Exercise instructions: Exact copy, no pictures: repeat the data that follows.

Data:
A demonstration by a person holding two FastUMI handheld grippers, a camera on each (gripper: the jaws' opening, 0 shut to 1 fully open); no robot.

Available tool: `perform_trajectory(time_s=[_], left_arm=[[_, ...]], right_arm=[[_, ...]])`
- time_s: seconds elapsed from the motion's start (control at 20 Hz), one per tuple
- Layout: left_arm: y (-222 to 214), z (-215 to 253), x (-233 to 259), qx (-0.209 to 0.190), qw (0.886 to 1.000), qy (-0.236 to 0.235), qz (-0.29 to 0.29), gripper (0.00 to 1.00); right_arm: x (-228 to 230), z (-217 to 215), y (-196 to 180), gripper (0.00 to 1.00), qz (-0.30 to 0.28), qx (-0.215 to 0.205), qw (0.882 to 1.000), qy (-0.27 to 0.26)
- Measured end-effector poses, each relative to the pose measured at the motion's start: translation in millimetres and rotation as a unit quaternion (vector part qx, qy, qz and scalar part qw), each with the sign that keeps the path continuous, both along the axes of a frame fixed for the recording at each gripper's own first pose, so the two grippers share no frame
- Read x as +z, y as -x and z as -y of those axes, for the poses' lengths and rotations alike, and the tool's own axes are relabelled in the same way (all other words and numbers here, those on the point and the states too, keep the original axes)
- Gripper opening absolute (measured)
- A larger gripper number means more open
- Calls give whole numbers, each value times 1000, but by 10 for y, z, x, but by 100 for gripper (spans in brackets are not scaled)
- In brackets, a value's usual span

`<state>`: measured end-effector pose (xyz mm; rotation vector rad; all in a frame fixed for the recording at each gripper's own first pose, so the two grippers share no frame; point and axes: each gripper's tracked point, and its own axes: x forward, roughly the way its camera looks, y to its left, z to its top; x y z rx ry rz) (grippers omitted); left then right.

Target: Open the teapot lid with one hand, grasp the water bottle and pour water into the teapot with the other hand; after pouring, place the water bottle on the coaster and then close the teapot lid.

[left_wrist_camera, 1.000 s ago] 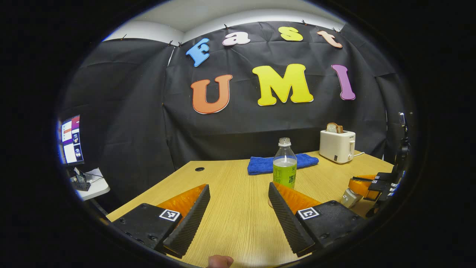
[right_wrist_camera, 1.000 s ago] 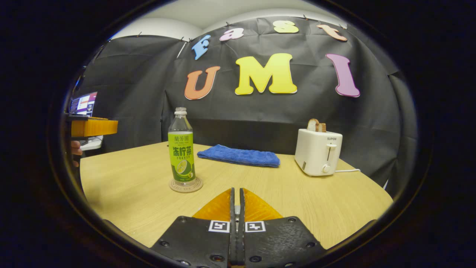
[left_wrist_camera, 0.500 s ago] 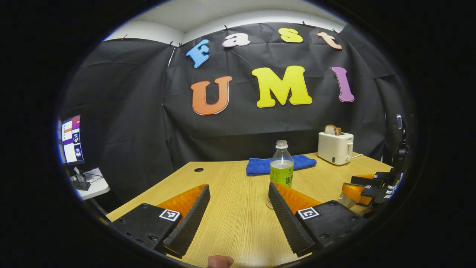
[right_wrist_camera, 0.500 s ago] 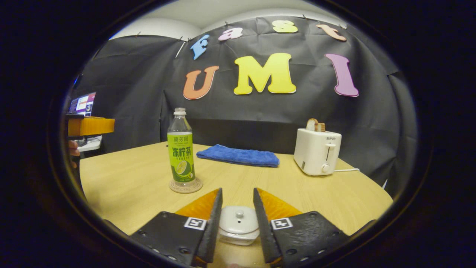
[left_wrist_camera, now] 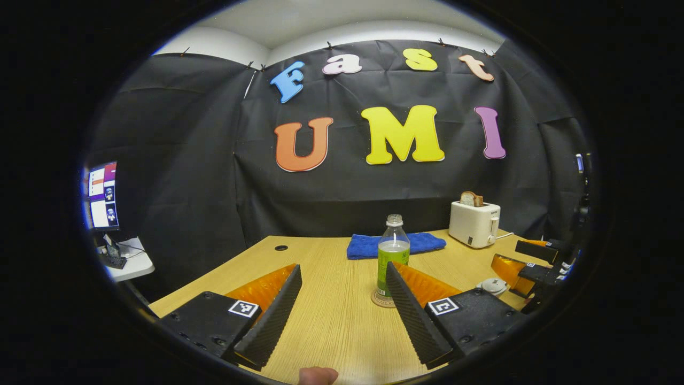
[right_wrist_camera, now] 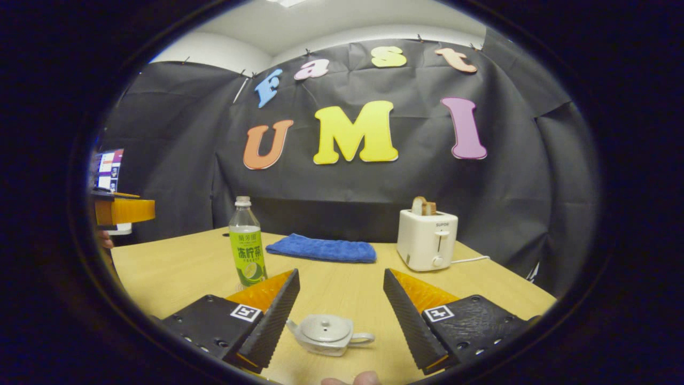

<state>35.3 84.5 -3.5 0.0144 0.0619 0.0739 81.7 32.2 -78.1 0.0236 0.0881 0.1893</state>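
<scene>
One teapot (right_wrist_camera: pixel 327 333) sits on the table (right_wrist_camera: pixel 176 267) with its lid (right_wrist_camera: pixel 324 323) on, between the spread fingers of the right gripper (right_wrist_camera: pixel 337 315), which touch nothing. One bottle (left_wrist_camera: pixel 393 255), about half full of clear liquid, stands on one coaster (left_wrist_camera: pixel 380 300). The left gripper (left_wrist_camera: pixel 342 307) is also wide open, holding nothing. One toaster (right_wrist_camera: pixel 426 246) holds bread; one blue towel (right_wrist_camera: pixel 320 249) lies beside it.
</scene>
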Motion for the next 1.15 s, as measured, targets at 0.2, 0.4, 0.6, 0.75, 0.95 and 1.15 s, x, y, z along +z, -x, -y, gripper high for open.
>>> perform_trajectory(time_s=[0.2,0.4,0.6,0.75,0.95,1.15], left_arm=[[156,97,128,-2,1000,-9,16,98],[382,237,184,1,1000,-16,27,98],[630,469,140,3,999,-13,30,98],[778,574,129,4,999,-10,34,98],[845,711,98,-6,999,-22,36,98],[819,786,154,-15,999,-20,47,99]], right_arm=[[213,278,224,94,15,-29,999,9],[436,503,543,94,37,-52,998,25],[580,571,886,94,48,-59,997,29],[624,534,1133,94,49,-58,997,21],[639,458,1315,94,57,-59,996,23],[646,338,1359,94,55,-55,997,16]])
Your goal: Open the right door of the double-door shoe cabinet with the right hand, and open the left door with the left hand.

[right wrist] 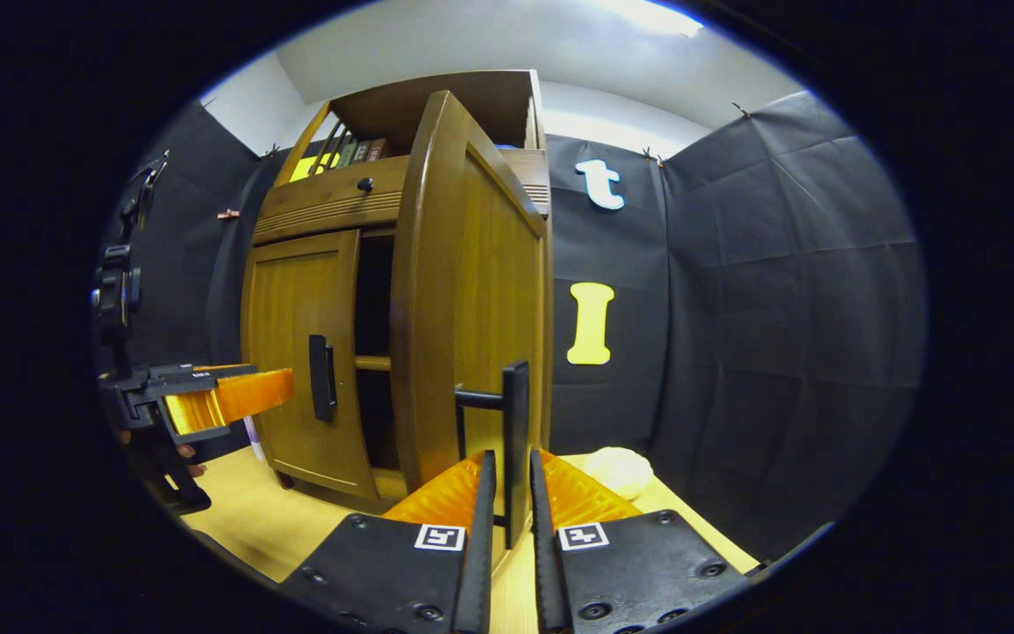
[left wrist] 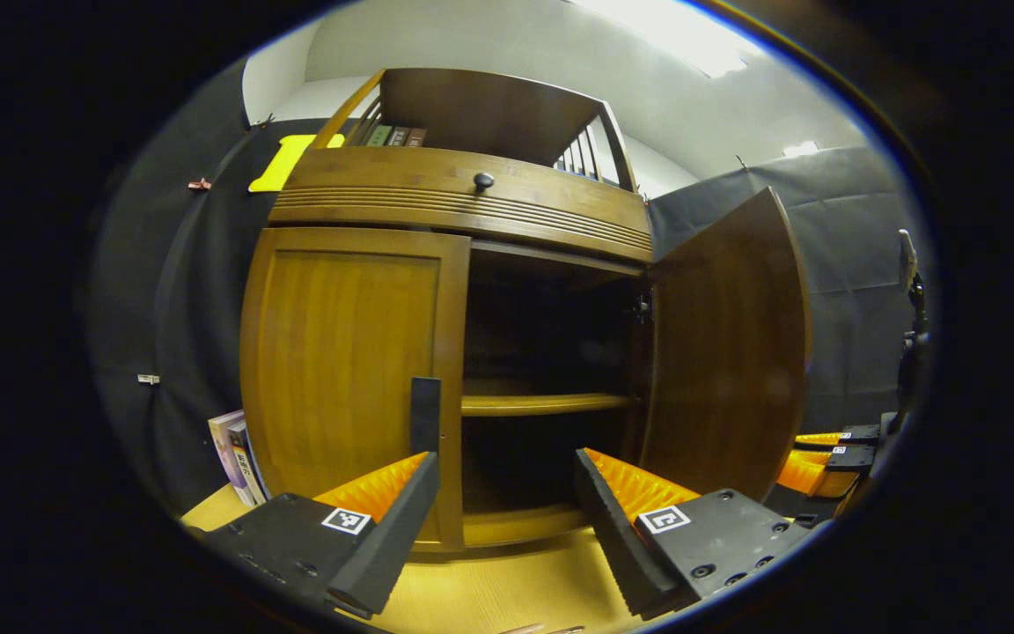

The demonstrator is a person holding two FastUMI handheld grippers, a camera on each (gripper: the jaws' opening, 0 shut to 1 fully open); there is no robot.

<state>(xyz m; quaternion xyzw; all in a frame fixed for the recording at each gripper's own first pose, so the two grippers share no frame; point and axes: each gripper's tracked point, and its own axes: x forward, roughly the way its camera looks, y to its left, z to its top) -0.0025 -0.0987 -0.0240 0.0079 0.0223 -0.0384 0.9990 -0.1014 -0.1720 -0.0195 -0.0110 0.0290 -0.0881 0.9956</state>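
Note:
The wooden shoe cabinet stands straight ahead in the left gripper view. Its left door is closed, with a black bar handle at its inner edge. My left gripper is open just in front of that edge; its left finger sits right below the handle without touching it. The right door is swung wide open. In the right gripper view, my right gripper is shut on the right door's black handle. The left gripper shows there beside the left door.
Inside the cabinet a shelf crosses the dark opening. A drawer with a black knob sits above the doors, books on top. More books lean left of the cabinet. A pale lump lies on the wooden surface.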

Answer to this exercise:
A demonstration by a person holding two FastUMI handheld grippers, a camera on each (gripper: the jaws' opening, 0 shut to 1 fully open); no robot.

Available tool: `perform_trajectory(time_s=[_], left_arm=[[_, ...]], right_arm=[[_, ...]])`
- time_s: seconds elapsed from the motion's start (control at 20 Hz), one per tuple
- Layout: left_arm: y (-222 to 214), z (-215 to 253), x (-233 to 259), qx (-0.209 to 0.190), qw (0.886 to 1.000), qy (-0.236 to 0.235), qz (-0.29 to 0.29), gripper (0.00 to 1.00); right_arm: x (-228 to 230), z (-217 to 215), y (-196 to 180), gripper (0.00 to 1.00), qz (-0.30 to 0.28), qx (-0.215 to 0.205), qw (0.882 to 1.000), qy (-0.27 to 0.26)
- Measured end-effector poses, each relative to the pose measured at the motion's start: translation in millimetres and rotation as a unit quaternion (vector part qx, qy, qz and scalar part qw), each with the sign that keeps the path continuous, both along the axes of a frame fixed for the recording at each gripper's own first pose, so the two grippers share no frame
- Read x as +z, y as -x and z as -y of those axes, for the poses' lengths and rotations alike, and the tool's own axes are relabelled in the same way (all other words and numbers here, those on the point and the states too, keep the original axes)
- Gripper opening absolute (measured)
- A larger gripper number means more open
- Calls give whole numbers, each value times 1000, but by 10 for y, z, x, but by 100 for gripper (spans in brackets are not scaled)
- In brackets, a value's usual span

`<state>`: measured end-effector pose (xyz mm; rotation vector rad; all in a frame fixed for the recording at each gripper's own first pose, so the two grippers share no frame; point and axes: each gripper's tracked point, and its own axes: x forward, roughly the way its camera looks, y to its left, z to its top; x y z rx ry rz) (grippers omitted); left then right.

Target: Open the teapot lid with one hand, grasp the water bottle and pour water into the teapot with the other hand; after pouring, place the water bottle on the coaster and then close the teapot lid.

[left_wrist_camera, 1.000 s ago] 
[right_wrist_camera, 1.000 s ago] 
[left_wrist_camera, 0.500 s ago] 
[right_wrist_camera, 0.500 s ago] 
[left_wrist_camera, now] 
[right_wrist_camera, now] 

<state>35.3 84.5 -3.5 0.0144 0.0619 0.0739 81.7 32.2 -78.1 0.0236 0.0881 0.1893</state>
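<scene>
One teapot (right_wrist_camera: pixel 327 333) sits on the table (right_wrist_camera: pixel 176 267) with its lid (right_wrist_camera: pixel 324 323) on, between the spread fingers of the right gripper (right_wrist_camera: pixel 337 315), which touch nothing. One bottle (left_wrist_camera: pixel 393 255), about half full of clear liquid, stands on one coaster (left_wrist_camera: pixel 380 300). The left gripper (left_wrist_camera: pixel 342 307) is also wide open, holding nothing. One toaster (right_wrist_camera: pixel 426 246) holds bread; one blue towel (right_wrist_camera: pixel 320 249) lies beside it.
</scene>
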Motion for the next 1.15 s, as measured, targets at 0.2, 0.4, 0.6, 0.75, 0.95 and 1.15 s, x, y, z along +z, -x, -y, gripper high for open.
>>> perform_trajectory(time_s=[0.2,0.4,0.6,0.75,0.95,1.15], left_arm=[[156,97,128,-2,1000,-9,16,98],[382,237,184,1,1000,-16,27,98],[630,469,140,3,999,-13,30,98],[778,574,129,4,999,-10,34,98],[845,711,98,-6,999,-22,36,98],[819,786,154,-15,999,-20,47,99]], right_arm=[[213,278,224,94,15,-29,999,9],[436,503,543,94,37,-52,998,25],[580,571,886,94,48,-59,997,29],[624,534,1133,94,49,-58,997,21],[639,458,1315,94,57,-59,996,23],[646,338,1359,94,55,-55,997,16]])
Your goal: Open the right door of the double-door shoe cabinet with the right hand, and open the left door with the left hand.

[right wrist] 
[left wrist] 

The demonstrator is a person holding two FastUMI handheld grippers, a camera on each (gripper: the jaws' opening, 0 shut to 1 fully open); there is no robot.

<state>(xyz m; quaternion xyzw; all in a frame fixed for the recording at each gripper's own first pose, so the two grippers share no frame; point and axes: each gripper's tracked point, and its own axes: x forward, roughly the way its camera looks, y to its left, z to its top) -0.0025 -0.0987 -0.0240 0.0079 0.0223 -0.0384 0.9990 -0.1014 -0.1720 -0.0195 -0.0110 0.0290 -0.0881 0.9956</state>
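Note:
The wooden shoe cabinet stands straight ahead in the left gripper view. Its left door is closed, with a black bar handle at its inner edge. My left gripper is open just in front of that edge; its left finger sits right below the handle without touching it. The right door is swung wide open. In the right gripper view, my right gripper is shut on the right door's black handle. The left gripper shows there beside the left door.
Inside the cabinet a shelf crosses the dark opening. A drawer with a black knob sits above the doors, books on top. More books lean left of the cabinet. A pale lump lies on the wooden surface.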

The required output is now complete.